Exercise aim: Search the entries below for "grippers" and copy each matching line.
▬▬▬▬▬▬▬▬▬▬
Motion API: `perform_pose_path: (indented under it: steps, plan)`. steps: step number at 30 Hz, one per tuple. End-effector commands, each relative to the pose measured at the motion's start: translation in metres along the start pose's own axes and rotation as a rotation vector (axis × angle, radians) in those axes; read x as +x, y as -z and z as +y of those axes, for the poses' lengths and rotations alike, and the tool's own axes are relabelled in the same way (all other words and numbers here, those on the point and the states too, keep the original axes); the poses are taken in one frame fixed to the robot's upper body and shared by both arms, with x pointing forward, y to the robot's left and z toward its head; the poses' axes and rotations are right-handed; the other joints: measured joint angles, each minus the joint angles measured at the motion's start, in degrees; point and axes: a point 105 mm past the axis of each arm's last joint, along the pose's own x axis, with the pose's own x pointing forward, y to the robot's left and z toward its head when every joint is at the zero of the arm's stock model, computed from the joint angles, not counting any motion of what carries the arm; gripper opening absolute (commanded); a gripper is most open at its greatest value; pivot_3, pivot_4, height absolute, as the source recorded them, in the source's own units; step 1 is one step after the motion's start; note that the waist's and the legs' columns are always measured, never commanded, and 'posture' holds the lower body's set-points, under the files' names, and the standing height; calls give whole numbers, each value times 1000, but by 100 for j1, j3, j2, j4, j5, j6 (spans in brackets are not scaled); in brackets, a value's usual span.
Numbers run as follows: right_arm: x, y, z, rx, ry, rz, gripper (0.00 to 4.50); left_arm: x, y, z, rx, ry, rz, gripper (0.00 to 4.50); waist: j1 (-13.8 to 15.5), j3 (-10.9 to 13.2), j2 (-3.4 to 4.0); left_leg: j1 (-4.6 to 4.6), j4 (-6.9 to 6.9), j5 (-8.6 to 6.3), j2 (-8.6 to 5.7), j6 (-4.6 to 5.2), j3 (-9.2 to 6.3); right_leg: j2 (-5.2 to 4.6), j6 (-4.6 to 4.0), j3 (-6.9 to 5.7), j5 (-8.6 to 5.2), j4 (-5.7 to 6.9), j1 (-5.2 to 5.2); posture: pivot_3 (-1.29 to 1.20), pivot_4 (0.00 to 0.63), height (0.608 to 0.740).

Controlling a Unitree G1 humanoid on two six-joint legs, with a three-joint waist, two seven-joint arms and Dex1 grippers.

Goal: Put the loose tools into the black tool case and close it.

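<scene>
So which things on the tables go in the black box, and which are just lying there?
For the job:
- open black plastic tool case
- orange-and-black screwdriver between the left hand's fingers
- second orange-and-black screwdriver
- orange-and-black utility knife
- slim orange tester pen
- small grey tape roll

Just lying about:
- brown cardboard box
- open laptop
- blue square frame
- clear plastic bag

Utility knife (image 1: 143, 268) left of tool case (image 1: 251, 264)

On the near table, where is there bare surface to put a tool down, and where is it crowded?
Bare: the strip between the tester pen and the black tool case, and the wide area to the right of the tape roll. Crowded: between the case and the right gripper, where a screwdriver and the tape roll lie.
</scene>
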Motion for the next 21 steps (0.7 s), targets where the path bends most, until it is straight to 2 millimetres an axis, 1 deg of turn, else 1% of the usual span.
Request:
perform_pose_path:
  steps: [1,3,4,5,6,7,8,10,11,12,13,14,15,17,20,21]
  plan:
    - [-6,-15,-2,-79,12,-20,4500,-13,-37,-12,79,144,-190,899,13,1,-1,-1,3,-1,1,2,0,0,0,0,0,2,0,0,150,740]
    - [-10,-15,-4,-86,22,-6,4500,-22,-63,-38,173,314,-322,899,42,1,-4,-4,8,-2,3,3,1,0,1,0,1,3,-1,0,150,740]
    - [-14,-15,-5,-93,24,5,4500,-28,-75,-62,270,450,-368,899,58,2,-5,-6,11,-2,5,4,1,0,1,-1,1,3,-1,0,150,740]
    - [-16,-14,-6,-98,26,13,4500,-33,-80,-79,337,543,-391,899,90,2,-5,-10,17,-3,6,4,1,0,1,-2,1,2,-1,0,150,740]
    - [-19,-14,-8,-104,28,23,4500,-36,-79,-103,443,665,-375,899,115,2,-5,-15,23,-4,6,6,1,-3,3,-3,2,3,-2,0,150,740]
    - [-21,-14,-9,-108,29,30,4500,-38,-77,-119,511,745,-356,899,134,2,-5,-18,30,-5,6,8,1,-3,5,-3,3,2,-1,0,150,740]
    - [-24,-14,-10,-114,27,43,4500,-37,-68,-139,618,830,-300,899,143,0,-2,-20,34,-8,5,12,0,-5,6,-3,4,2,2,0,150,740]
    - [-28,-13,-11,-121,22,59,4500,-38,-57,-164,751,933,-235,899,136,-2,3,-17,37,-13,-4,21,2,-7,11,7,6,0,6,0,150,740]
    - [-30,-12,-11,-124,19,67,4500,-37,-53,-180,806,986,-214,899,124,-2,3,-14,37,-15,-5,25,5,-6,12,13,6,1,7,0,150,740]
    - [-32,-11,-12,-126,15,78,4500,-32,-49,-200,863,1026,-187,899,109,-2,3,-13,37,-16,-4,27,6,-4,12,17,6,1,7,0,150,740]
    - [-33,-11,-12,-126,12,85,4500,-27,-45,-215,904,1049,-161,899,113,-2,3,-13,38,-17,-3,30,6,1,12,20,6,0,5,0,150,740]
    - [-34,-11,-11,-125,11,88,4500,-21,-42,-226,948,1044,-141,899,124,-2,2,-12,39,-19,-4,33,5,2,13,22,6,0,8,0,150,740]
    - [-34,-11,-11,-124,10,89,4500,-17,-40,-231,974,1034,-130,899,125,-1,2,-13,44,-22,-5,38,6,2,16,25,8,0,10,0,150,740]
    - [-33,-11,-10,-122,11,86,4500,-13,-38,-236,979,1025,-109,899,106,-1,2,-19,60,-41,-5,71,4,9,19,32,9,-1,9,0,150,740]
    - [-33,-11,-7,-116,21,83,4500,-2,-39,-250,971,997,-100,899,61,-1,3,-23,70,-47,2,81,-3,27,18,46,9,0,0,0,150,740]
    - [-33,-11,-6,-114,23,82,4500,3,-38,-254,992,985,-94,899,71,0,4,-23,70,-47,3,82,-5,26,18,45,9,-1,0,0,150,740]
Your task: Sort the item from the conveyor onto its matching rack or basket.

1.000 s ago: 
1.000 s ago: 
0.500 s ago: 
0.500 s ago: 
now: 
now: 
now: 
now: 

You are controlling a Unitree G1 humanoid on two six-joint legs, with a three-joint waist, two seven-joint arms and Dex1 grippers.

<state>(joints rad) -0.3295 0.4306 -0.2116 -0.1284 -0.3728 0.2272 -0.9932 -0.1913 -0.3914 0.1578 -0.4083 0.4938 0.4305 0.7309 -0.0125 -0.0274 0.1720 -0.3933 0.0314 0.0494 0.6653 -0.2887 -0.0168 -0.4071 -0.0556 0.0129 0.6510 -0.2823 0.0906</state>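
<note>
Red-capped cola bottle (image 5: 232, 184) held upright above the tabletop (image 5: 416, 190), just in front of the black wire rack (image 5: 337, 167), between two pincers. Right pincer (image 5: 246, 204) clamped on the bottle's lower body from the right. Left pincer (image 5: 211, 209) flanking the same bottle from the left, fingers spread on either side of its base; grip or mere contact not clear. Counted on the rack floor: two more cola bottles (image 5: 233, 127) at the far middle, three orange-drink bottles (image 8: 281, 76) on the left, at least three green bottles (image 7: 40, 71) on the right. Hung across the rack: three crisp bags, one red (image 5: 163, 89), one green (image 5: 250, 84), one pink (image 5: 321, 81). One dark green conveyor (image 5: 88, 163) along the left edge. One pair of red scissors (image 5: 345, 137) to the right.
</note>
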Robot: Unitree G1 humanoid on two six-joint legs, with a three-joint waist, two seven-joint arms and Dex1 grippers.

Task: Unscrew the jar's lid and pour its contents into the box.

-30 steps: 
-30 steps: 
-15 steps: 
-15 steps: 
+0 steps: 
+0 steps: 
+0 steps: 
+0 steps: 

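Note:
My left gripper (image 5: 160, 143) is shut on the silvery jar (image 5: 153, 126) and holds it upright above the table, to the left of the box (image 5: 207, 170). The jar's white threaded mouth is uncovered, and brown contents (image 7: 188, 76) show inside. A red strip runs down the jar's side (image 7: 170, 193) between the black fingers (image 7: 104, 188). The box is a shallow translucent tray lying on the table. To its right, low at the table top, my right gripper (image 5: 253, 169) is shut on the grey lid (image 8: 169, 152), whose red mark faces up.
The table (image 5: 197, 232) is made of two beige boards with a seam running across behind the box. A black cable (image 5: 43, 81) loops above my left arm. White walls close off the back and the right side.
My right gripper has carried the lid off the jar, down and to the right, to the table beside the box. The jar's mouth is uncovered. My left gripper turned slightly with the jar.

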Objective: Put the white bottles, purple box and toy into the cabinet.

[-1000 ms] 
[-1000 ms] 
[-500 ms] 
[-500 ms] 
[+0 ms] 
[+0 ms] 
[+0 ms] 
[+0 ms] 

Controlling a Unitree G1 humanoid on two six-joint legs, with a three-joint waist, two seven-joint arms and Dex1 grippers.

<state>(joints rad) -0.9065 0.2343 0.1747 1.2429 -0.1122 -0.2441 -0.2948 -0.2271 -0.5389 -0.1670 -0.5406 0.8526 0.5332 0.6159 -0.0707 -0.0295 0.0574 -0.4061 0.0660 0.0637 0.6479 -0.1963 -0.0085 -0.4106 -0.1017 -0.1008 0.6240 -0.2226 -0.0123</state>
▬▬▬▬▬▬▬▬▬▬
Exercise response:
Controlling a Unitree G1 humanoid on two six-joint legs, with a three-joint waist, two seven-joint arms and Dex1 grippers.
You are controlling a Unitree G1 humanoid on two six-joint legs, with a three-joint waist, two seven-joint arms and Dex1 grippers.
Robot: Unitree G1 humanoid on two six-joint legs, with a three-joint waist, two seven-joint arms and Dex1 grippers.
Controlling a Unitree G1 humanoid on two six-joint legs, with a three-joint waist, two seven-joint arms and Dex1 grippers.

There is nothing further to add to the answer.